I’m always looking for ways to make our regular work more engaging and this usually happens by making it fun. Not “we’re all going to wear silly hats because I told you so” fun, but actual fun for smart minds.

Each week, our team at Status Hero gets together on a video call to run through an agenda that’s likely similar to the one you have with your team. You know the drill:

  • What happened last week1
  • Intentions for this week
  • Wins from last week
  • Announcements
  • Action items

Engagement for these meetings is critical, particularly since we’re all remote. It’s the basis for how we align ourselves for the coming week. It’s easy for this meeting to get boring and routine. Boring and routine are the two main enemies of engagement.

So I made up an exercise called #whatisthisthing, heavily inspired by the popular subreddit. (I didn’t link it up on purpose, you’ll never come back.)

Here’s how it works: at the beginning of our meeting, someone holds up an object from their remote work environment up to the camera. The thing should not be easily identifiable or NSFW. During the course of the meeting, attendees DM the presenter of the thing their guess as to what it is.

At the end of the meeting, the presenter announces the winner. The winner gets a $50 Amazon gift card and becomes the presenter for the next week.

Here’s our new weekly meeting agenda:

  • Presentation of the #whatisthisthing
  • What happened last week1
  • Intentions for this week
  • Wins from last week
  • Announcements
  • Action items
  • Results of #whatisthisthing

The results so far? I’ve had fun. The team had fun. We talk and laugh about our things (e.g. espresso dosing rings, vintage motorcycle parts, and a floor desk microphone stand).

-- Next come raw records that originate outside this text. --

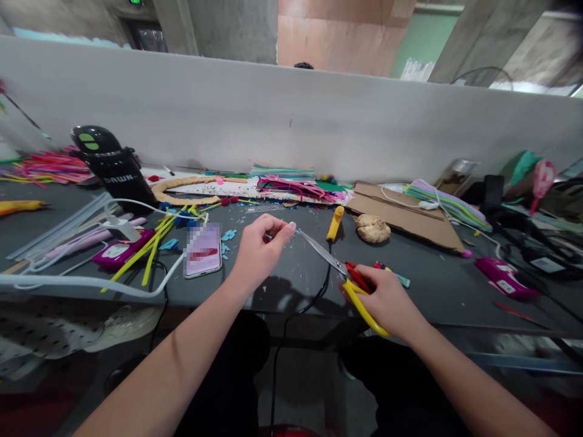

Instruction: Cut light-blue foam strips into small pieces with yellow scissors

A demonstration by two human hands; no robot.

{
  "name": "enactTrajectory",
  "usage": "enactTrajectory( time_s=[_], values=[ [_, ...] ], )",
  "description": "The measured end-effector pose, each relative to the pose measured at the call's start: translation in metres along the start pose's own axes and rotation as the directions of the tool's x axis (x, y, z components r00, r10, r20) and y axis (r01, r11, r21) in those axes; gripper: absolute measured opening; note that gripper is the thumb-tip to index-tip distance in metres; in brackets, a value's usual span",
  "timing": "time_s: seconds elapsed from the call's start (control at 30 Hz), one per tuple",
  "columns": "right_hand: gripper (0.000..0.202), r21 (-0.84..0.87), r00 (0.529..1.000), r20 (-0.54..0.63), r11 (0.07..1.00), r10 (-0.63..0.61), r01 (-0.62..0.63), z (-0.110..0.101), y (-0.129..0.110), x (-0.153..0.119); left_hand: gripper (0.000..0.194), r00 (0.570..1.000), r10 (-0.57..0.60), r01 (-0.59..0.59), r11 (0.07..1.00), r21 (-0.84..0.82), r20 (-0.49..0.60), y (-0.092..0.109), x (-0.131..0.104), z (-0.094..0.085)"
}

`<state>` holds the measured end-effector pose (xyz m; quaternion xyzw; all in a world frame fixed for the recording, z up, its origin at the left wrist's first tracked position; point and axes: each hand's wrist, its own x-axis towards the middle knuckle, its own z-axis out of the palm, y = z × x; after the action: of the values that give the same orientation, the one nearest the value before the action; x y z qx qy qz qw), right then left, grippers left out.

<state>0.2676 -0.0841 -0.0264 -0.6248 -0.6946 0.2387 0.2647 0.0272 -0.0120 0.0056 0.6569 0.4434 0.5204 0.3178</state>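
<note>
Over the dark grey table, my left hand [264,246] is closed in a pinch, with a tiny light-blue bit showing at the thumb tip. What else its fingers hold is hidden. My right hand [387,297] is wrapped round the red and yellow handles of a pair of scissors [324,252]. The blades point up and left, their tips just beside my left thumb. Behind the scissors stands a yellow-handled tool [336,223] with a black cord. Small light-blue pieces [228,235] lie left of my left hand, beside a phone [203,250].
A black bottle [116,173] stands at the back left, near yellow-green strips [157,240] and white cables. A beige lump [372,229] and flat cardboard [405,212] lie to the right. A pale partition [291,121] rises behind. Purple devices [505,278] sit at both sides.
</note>
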Motion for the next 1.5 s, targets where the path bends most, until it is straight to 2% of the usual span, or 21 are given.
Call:
enactTrajectory(
  time_s=[0.4,0.7,0.87,1.23,1.5],
  values=[
    [0.017,-0.016,1.000,-0.013,1.000,-0.002,0.001,0.0017,0.0015,0.0011,0.027,1.000,-0.010,0.010,1.000,0.009,-0.002,0.0006,-0.0002,0.0006],
    [0.029,0.000,0.999,-0.034,1.000,0.024,-0.024,0.0030,-0.0006,0.0005,0.030,1.000,-0.010,0.010,1.000,0.025,-0.006,-0.0001,0.0005,0.0000],
    [0.026,0.049,1.000,-0.022,0.999,0.014,-0.013,0.0016,0.0029,0.0010,0.029,1.000,-0.001,0.001,1.000,0.019,-0.007,-0.0005,-0.0001,0.0007],
    [0.027,0.041,0.999,-0.043,0.999,0.016,-0.015,0.0003,0.0001,0.0008,0.028,1.000,-0.009,0.010,0.999,0.035,-0.013,0.0004,0.0006,0.0000],
    [0.024,0.025,1.000,-0.009,0.999,0.023,-0.023,0.0012,0.0046,0.0004,0.029,1.000,-0.002,0.001,1.000,0.029,0.009,0.0018,-0.0002,-0.0002]
  ],
)
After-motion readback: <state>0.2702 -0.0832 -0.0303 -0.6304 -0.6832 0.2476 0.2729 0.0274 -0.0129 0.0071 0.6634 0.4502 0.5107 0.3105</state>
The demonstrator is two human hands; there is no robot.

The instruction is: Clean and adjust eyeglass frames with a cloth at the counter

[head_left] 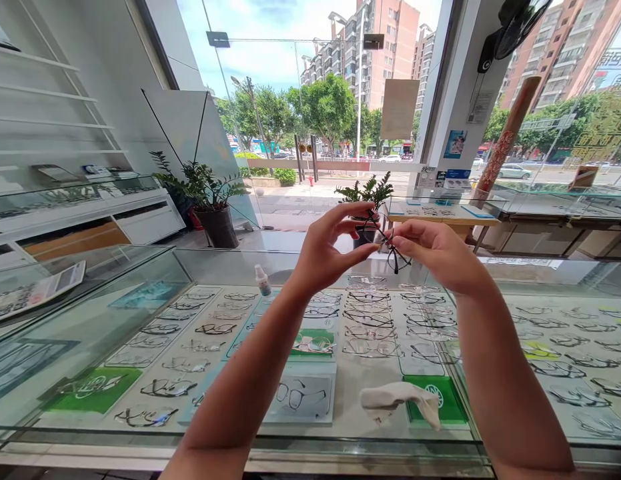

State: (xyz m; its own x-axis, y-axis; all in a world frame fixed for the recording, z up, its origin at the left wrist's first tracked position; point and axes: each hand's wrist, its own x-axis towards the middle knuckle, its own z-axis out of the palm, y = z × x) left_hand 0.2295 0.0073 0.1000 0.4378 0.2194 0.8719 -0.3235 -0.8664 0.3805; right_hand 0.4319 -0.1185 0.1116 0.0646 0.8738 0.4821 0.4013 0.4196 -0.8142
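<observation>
A pair of dark-framed eyeglasses (391, 248) is held up above the glass display counter (360, 400), tilted with one end lower. My left hand (336, 243) pinches the frame from the left, thumb below and fingers above. From the right, my right hand (430, 250) grips the frame between thumb and fingertips. Parts of the glasses are hidden behind the fingers. Below the hands, several rows of eyeglasses (369, 320) lie inside the counter. A crumpled pale cloth (400, 400) rests nearer to me, over a green card (455, 399).
A small spray bottle (263, 280) stands at the counter's back left. A calculator or keypad-like panel (40, 293) lies at far left. Potted plants (215, 223) stand beyond, before the glass doors. A wooden table (440, 217) is at back right.
</observation>
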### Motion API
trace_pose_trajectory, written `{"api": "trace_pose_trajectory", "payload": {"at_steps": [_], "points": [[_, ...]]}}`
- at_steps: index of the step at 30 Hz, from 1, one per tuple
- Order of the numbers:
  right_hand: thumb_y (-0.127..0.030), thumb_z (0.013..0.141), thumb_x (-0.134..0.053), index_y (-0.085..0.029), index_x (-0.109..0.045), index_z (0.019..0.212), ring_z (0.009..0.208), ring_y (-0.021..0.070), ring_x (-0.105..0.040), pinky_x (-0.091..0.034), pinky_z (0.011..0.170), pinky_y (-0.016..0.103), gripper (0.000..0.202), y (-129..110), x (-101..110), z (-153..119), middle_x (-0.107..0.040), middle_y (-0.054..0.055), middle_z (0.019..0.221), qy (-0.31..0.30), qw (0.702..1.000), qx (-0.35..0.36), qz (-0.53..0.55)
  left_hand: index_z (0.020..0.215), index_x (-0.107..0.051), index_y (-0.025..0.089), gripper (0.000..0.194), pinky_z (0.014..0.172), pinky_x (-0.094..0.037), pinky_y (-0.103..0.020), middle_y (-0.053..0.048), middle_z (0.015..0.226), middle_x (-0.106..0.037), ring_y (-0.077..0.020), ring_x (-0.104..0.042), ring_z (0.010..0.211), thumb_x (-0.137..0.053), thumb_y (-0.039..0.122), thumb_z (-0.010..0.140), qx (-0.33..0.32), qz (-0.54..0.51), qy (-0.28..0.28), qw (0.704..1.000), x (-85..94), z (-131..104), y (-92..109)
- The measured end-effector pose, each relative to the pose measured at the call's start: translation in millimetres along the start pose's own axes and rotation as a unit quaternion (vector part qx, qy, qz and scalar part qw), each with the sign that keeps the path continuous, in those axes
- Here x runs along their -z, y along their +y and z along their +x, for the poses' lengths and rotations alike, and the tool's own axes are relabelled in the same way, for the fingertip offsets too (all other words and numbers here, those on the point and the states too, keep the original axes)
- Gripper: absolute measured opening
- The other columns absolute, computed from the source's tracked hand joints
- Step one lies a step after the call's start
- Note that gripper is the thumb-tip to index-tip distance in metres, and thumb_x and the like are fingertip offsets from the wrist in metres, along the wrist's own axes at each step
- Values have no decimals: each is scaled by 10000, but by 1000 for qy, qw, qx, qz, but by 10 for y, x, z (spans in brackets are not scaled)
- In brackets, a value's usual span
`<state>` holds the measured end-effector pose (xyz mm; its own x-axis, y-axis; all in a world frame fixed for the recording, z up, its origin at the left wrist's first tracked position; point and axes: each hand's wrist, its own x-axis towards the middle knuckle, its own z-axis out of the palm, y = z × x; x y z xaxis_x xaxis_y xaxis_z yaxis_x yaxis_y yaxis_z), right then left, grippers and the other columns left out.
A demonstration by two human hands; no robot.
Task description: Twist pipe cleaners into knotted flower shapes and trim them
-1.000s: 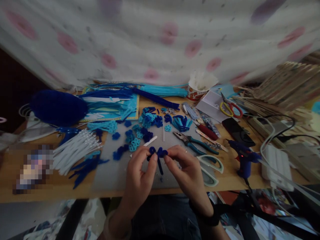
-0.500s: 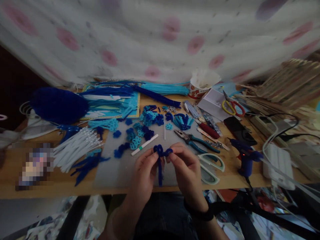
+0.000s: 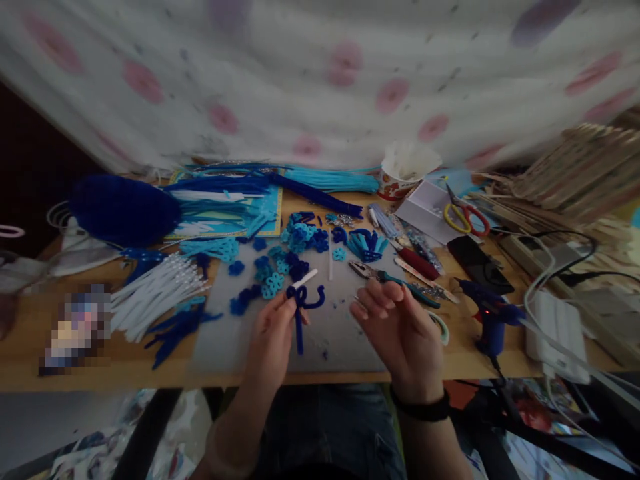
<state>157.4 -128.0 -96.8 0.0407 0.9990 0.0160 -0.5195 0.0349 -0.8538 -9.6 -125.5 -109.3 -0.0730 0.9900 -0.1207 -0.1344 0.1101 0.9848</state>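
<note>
Pinched in the fingers of my left hand (image 3: 271, 333) is a dark blue pipe cleaner (image 3: 300, 327), bent into small loops at the top. One end hangs straight down and the other curls out to the right like a hook. My right hand (image 3: 400, 327) is apart from it, palm turned up, fingers loosely curled and nothing seen in them. Behind that hand lie pliers (image 3: 390, 277) with teal handles and pale green-handled scissors (image 3: 441, 327), partly covered. Past my left hand, blue and turquoise pipe cleaner flowers (image 3: 273, 285) are scattered on the grey mat (image 3: 220, 347), beside a white pen (image 3: 306, 277).
A blue glue gun (image 3: 493, 317) with a red light stands at right, near a black phone (image 3: 480, 263). White pipe cleaners (image 3: 155, 297) lie left. Behind are a paper cup (image 3: 395, 180), a white box (image 3: 425, 207), red-yellow scissors (image 3: 466, 217) and a dark blue fluffy bundle (image 3: 123, 210).
My right hand has let go of the curled end and moved right, its palm turning up. My left hand has shifted slightly left and down with the pipe cleaner, whose curl has loosened into a hook.
</note>
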Motion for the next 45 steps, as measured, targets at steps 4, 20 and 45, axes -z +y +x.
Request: {"api": "trace_pose_trajectory", "payload": {"at_steps": [4, 20, 45], "points": [[-411, 883, -743, -307, -721, 1062, 899, 217, -598, -505, 796, 350, 208, -53, 65, -58, -649, 39, 1004, -16, 966, 119, -229, 713, -673, 187, 223, 724, -451, -282, -22, 733, -617, -175, -560, 751, -639, 339, 873, -23, 15, -57, 998, 82, -9, 58], [-110, 962, -614, -224, -747, 1111, 789, 214, -657, -545, 732, 339, 230, -127, -94, -162, -775, 61, 885, -132, 762, 308, -554, 639, -583, 189, 343, 531, -390, -220, 38, 590, -487, -116, -467, 574, -702, 436, 845, -1, 47, -72, 996, -66, 22, 119], [-351, 761, -880, -230, -768, 910, 663, 87, -703, -539, 667, 182, 222, 130, -3, 13, -766, -32, 725, -17, 996, -71, -42, 731, -690, 178, 300, 507, -346, -194, 34, 621, -539, -82, -441, 554, -718, 438, 878, -45, -43, -87, 994, -61, -128, 56]]}}
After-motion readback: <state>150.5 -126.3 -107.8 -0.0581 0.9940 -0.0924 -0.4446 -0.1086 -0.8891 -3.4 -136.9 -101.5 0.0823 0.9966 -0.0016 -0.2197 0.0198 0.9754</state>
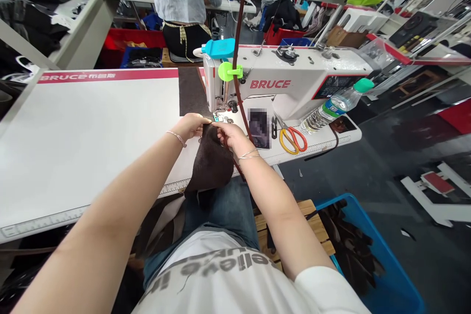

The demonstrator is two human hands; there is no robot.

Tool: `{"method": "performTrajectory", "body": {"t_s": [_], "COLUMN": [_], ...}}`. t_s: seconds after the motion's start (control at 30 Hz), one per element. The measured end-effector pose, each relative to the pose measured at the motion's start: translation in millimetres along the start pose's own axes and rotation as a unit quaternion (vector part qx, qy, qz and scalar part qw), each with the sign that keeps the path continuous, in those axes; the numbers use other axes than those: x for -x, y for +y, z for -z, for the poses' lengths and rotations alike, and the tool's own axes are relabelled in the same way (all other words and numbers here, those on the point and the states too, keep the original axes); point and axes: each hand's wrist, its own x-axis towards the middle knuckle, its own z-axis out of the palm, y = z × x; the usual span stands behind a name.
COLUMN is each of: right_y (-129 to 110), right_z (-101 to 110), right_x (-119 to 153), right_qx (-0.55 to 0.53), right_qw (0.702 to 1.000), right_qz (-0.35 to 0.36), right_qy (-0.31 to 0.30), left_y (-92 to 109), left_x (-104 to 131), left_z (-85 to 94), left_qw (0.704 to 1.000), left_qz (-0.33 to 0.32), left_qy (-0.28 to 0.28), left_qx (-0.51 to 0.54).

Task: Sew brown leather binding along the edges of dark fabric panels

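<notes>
Both my hands are at the needle area of a white sewing machine [305,71]. My left hand [193,126] pinches the upper edge of a dark brown fabric piece [211,164] just in front of the presser foot [217,117]. My right hand [231,135] grips the same edge from the right, its fingers partly curled behind the cloth. The piece hangs over the table's front edge toward my lap. A long dark red-brown strip [240,91] runs down in front of the machine and passes by my right hand. Another flat brown piece [191,91] lies behind the needle.
Scissors with orange and yellow handles [293,140] and a water bottle [333,108] lie right of my hands. The white tabletop [91,142] stretches left. A blue bin [386,250] of brown scraps stands at lower right. Another person [180,0] sits beyond the machine.
</notes>
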Motion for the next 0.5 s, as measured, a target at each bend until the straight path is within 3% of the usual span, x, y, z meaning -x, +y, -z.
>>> {"method": "performTrajectory", "body": {"t_s": [0.5], "right_y": [0.1], "right_z": [4.6], "right_x": [-2.0], "right_qx": [-0.008], "right_qw": [1.0], "right_qz": [-0.008], "right_qy": [-0.023], "left_y": [0.2], "left_x": [-3.5], "left_z": [-0.3], "left_qw": [0.995], "left_qz": [-0.072], "left_qy": [0.052], "left_qx": [-0.036]}}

I’m not going to pretend that this kind of thing qualifies as a management or leadership strategy, because it doesn’t. That’s hard work you have to think holistically about and do all the time.

But it’s not a gimmick either. Little tactics like this get people interacting on a personal level, and personal relationships are the foundation of trust and collaboration.

Frequency and intensity matter too. People don’t want a giant “team building” exercise foisted on them. #whatisthing for 5 minutes once a week will always beat the “trust falls” at the annual offsite, especially if the rest of the year is buttoned up and all business, all the time.

(For our offsite in October, we’re going to do an IRL expanded episode of #whatisthing, kind of like when your favorite podcast tapes in front of a live audience.)

If you want to give it a try with your team, here’s a Notion template for that, complete with rules.

1 For the first item, we share a screen with a filtered insights report from Status Hero, which summarizes a week’s check-ins from all team members along with blocker and mood trends. I also use it to prepare for the meeting.

Tweet of the week

The best employees manage themselves. All they need is a shared vision and for you to get out of their way.

— Matthew Kobach (@mkobach) August 4, 2022

Sort of. I’d argue that sharing the vision, getting buy-in on it, and getting out of the way is the real work of management. But he’s very close.

What the algos are feeding me

Vintage computers are fascinating, but I’d argue that the one that put humans on the moon is the most interesting. In this video, a (famous?) YouTube vintage computer dude restores and boots up the Apollo Guidance Computer: https://www.youtube.com/watch?v=g0PIXvjTasI At the ~5:20 mark they turn it on.

And if you want an old but thorough explanation of the problem that this computer solves, here’s an MIT Science Report on the subject from 1965: https://www.youtube.com/watch?v=ndvmFlg1WmE

By Henry Poydar. Henry is the founder of Status Hero. He's been writing software and leading both co-located and remote software teams for over two decades. He still wants to be an astronaut.